Filter the lines below, keeping each one that holds "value".

GIVEN DATA ->
....................

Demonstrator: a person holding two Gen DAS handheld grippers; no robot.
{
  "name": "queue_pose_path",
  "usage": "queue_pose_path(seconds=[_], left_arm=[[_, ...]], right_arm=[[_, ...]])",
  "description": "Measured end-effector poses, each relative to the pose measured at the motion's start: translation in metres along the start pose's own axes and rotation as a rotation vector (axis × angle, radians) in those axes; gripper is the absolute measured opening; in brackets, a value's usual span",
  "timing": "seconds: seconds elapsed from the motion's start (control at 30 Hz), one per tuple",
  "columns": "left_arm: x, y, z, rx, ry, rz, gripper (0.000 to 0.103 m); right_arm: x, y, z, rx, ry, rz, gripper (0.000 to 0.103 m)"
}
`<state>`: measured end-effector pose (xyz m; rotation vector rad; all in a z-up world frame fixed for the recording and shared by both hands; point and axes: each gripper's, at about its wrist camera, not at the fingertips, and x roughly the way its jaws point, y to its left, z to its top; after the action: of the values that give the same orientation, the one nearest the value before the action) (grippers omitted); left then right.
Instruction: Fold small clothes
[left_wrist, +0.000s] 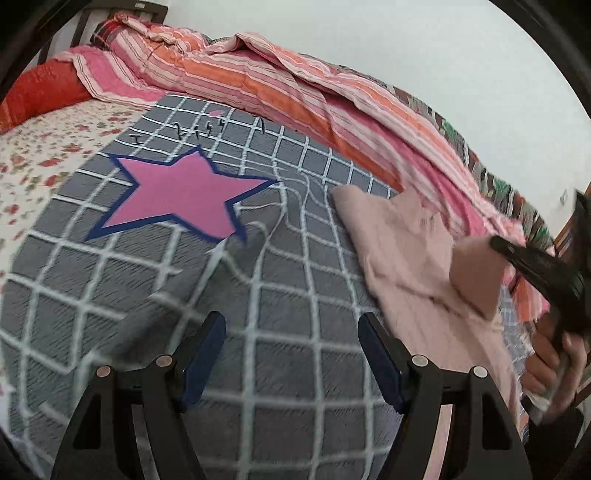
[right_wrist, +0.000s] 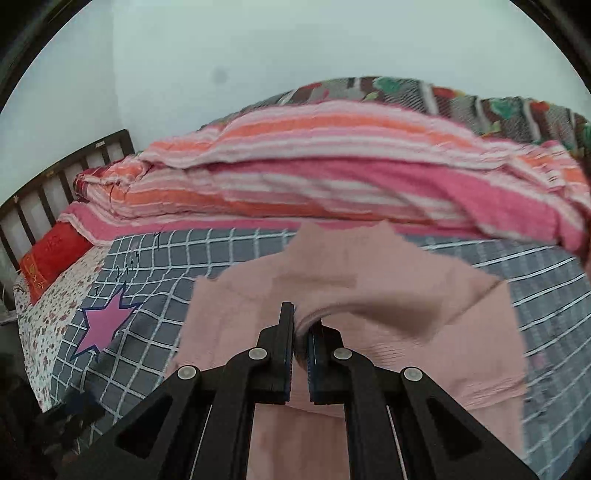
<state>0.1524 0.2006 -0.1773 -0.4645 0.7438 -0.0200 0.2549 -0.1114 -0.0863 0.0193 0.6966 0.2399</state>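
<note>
A pale pink garment (left_wrist: 413, 258) lies on the grey checked bedspread (left_wrist: 229, 295), to the right of a pink star print (left_wrist: 181, 194). My left gripper (left_wrist: 291, 354) is open and empty above the bedspread, left of the garment. My right gripper (right_wrist: 301, 325) is shut on a fold of the pink garment (right_wrist: 369, 295) and lifts that part over the rest of it. In the left wrist view the right gripper (left_wrist: 532, 258) shows at the right edge with the raised flap hanging from it.
A rolled pink and orange striped quilt (left_wrist: 258, 81) lies along the far side of the bed. A red pillow (left_wrist: 40, 92) and a dark slatted headboard (right_wrist: 55, 177) are at the left end. A floral sheet (left_wrist: 40, 147) lies left of the checked spread.
</note>
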Motion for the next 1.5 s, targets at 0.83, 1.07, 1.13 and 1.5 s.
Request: queue_pose_path(seconds=[0.83,1.07,1.13,1.5], left_arm=[[0.047,-0.115,0.003,0.134,0.072,-0.183,0.068],[0.084,-0.121,0.002,0.096,0.096,-0.083,0.054],[0.087,-0.126,0.003,0.114,0.084,-0.019,0.035],[0.072,-0.149,0.061,0.172,-0.054,0.016,0.008]], right_arm=[[-0.06,-0.164,-0.09,0.058,0.063,-0.145,0.073],[-0.059,-0.19,-0.116,0.085,0.066,-0.154,0.073],[-0.057,-0.193,-0.113,0.08,0.067,-0.164,0.073],[-0.012,-0.218,-0.075,0.124,0.14,-0.222,0.073]])
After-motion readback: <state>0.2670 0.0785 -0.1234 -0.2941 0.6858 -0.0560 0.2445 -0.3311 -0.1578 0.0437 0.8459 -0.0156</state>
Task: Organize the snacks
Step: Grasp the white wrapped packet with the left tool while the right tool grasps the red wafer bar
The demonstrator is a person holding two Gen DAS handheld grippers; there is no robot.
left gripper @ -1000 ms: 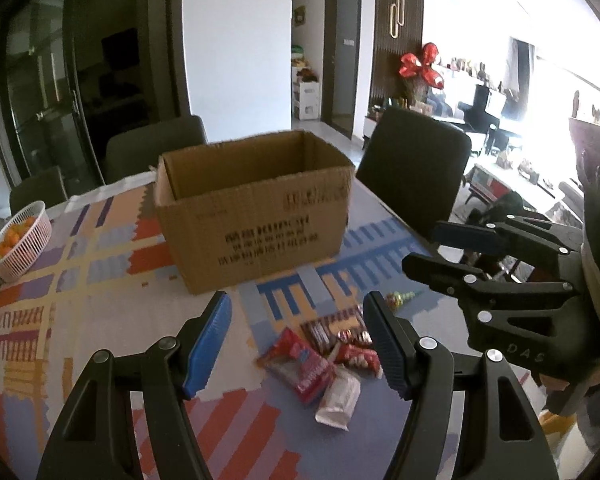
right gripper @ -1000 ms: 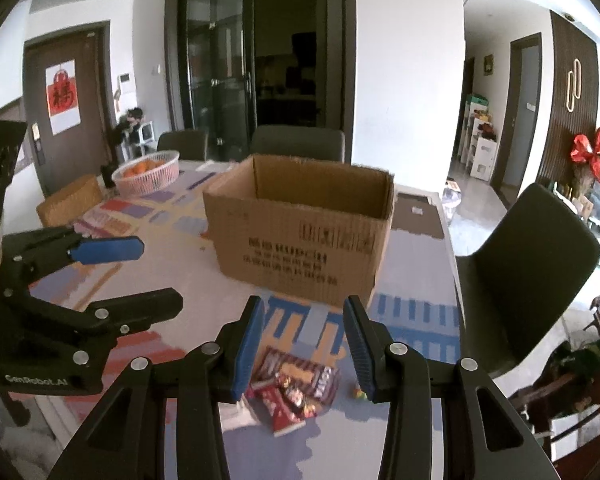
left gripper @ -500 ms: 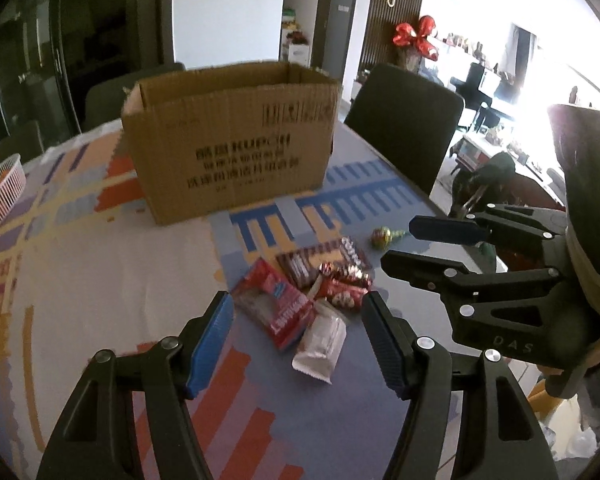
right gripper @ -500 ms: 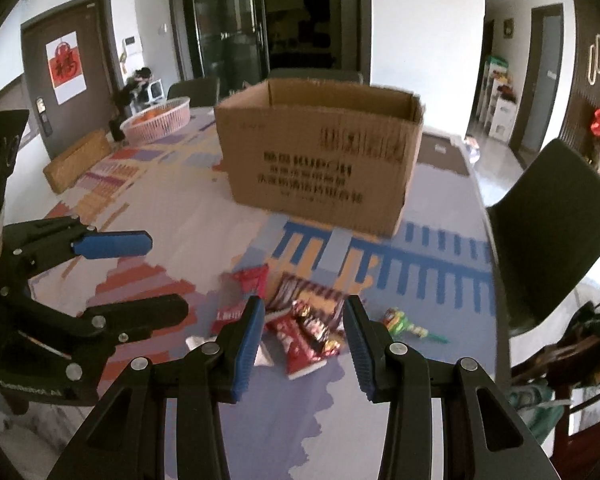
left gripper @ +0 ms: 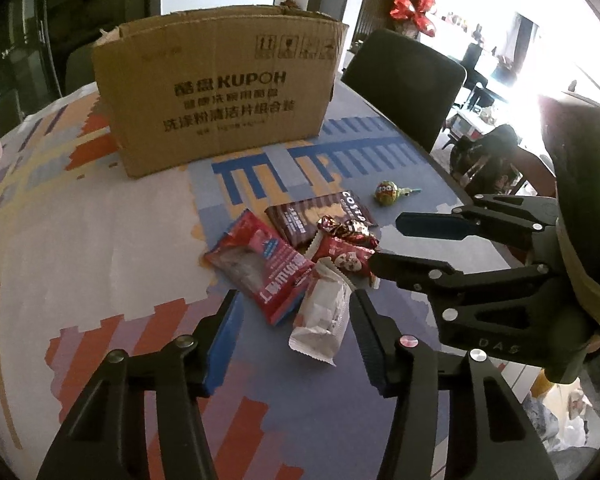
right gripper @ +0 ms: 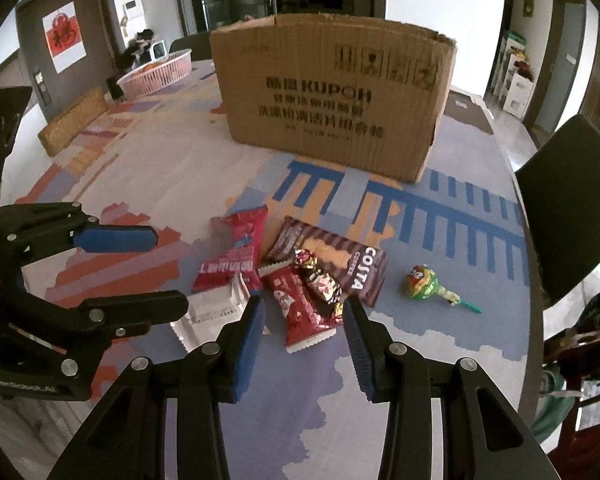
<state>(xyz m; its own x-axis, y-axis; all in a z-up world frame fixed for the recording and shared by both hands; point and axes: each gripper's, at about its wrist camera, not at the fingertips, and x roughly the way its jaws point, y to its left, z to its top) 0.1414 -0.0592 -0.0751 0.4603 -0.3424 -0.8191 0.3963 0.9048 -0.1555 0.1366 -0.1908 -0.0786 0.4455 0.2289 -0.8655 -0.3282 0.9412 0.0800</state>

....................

RESULT OF THE TASK ->
  "description": "Measured end-effector poses, each relative to the pose measured at the motion's start: translation in metres along the start pose's own axes and rotation as a rotation vector (axis × angle, radians) in those axes; gripper is the absolute measured opening; in brackets, a value's usual span",
`<state>`: measured end-effector pose (xyz m; rotation vector rad; all in a z-up world frame fixed for the recording and shared by both hands; point and axes: each gripper's, at about its wrist camera, not at the fingertips, and x roughly the way its jaws point, y to its left, z to its top; after the action: of the values that give the same orientation, the one nearest the value before the action) (grippers omitted); left then right.

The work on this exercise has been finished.